Sabre-toothed Squirrel Discovered in Argentina
A fossil of a sabre-toothed squirrel has been found in Argentina. Scientists said the discovery of the fossil may help illuminate a 60-million year gap in evolutionary history, The State Column reported.
The AP reports that the creature, called Cronopio dentiacutus, had long teeth and large eyes, allowing it to move at night. It is being compared to the squirrel character from the popular animated movie series Ice Age.
When [the movie] Ice Age came out, we thought the squirrel character in it looked ridiculous, but then we found something like it, study leader Guillermo Rougier, a paleontologist at the University of Louisville in Kentucky, told the State Column.

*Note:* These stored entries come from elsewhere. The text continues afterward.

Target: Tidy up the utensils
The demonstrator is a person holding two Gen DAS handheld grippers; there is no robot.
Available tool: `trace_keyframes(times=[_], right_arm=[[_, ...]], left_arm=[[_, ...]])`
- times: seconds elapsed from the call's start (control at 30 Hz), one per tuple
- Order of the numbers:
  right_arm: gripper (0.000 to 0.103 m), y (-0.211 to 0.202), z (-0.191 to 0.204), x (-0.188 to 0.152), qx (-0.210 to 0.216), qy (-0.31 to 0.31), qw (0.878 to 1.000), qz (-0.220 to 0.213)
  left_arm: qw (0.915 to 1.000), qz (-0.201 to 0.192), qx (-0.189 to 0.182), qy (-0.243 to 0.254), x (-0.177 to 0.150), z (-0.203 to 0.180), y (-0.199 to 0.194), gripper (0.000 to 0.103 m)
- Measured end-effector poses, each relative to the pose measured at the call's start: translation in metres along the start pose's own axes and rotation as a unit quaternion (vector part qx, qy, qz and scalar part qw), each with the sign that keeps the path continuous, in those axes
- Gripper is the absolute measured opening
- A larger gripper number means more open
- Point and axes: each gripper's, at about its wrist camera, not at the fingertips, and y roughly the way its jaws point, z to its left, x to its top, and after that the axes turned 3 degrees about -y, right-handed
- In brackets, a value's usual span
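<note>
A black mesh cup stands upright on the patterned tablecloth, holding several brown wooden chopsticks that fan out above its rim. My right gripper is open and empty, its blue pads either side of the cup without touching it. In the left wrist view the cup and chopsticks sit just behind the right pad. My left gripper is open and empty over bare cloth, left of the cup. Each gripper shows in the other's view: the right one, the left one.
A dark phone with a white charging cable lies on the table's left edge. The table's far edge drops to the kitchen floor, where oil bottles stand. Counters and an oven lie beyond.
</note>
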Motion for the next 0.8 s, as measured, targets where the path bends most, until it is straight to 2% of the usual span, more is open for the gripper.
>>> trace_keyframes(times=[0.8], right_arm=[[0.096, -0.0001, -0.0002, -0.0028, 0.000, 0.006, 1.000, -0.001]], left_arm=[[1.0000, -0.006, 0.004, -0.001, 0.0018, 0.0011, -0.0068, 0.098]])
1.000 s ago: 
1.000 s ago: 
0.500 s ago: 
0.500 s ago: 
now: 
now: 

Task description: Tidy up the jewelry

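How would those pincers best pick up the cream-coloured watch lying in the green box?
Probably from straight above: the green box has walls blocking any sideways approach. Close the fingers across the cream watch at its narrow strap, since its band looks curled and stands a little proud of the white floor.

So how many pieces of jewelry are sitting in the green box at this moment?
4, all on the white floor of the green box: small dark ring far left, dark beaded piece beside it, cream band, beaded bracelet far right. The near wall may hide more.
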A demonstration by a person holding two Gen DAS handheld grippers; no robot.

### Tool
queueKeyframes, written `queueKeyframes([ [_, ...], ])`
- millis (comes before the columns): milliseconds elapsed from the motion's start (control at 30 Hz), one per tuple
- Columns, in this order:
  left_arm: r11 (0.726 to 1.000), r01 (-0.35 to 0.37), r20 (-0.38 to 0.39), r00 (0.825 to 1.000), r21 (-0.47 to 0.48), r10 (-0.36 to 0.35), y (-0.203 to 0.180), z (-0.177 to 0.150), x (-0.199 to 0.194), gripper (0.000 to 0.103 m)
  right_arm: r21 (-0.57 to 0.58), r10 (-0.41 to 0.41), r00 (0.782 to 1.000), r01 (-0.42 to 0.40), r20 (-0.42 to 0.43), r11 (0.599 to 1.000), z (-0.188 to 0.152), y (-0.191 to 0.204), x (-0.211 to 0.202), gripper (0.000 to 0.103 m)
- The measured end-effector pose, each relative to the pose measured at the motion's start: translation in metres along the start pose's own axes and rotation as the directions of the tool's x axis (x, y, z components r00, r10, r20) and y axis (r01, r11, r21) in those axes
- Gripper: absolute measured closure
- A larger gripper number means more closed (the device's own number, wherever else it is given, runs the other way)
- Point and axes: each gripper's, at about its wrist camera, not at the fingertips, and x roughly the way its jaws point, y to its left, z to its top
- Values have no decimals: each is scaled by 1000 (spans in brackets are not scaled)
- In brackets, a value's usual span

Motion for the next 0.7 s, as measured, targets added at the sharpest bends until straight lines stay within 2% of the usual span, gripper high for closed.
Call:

Not much has been known about mammals who lived in the age of the dinosaurs, but this fossil could help, according to the researchers.
During the age of the dinosaurs, no mammal was bigger than a mouse, and they could do what they wanted, but under ground or at night -- out of sight of the dinosaurs, said Apesteguia, a researcher at Maimonides University in Buenos Aires, told the AP.
The fact that the fossil is a skull is especially helpful.
The skull, however, provides us with features of the biology of the animal, Rougier said to Discovery News, making it possible for us to determine this is the first of its kind dating to the early Late Cretaceous period in South America. This time period in South America was somewhat of a blank slate to us. Now we have a mammal as a starting point for further study of the lineage of all mammals, humans included.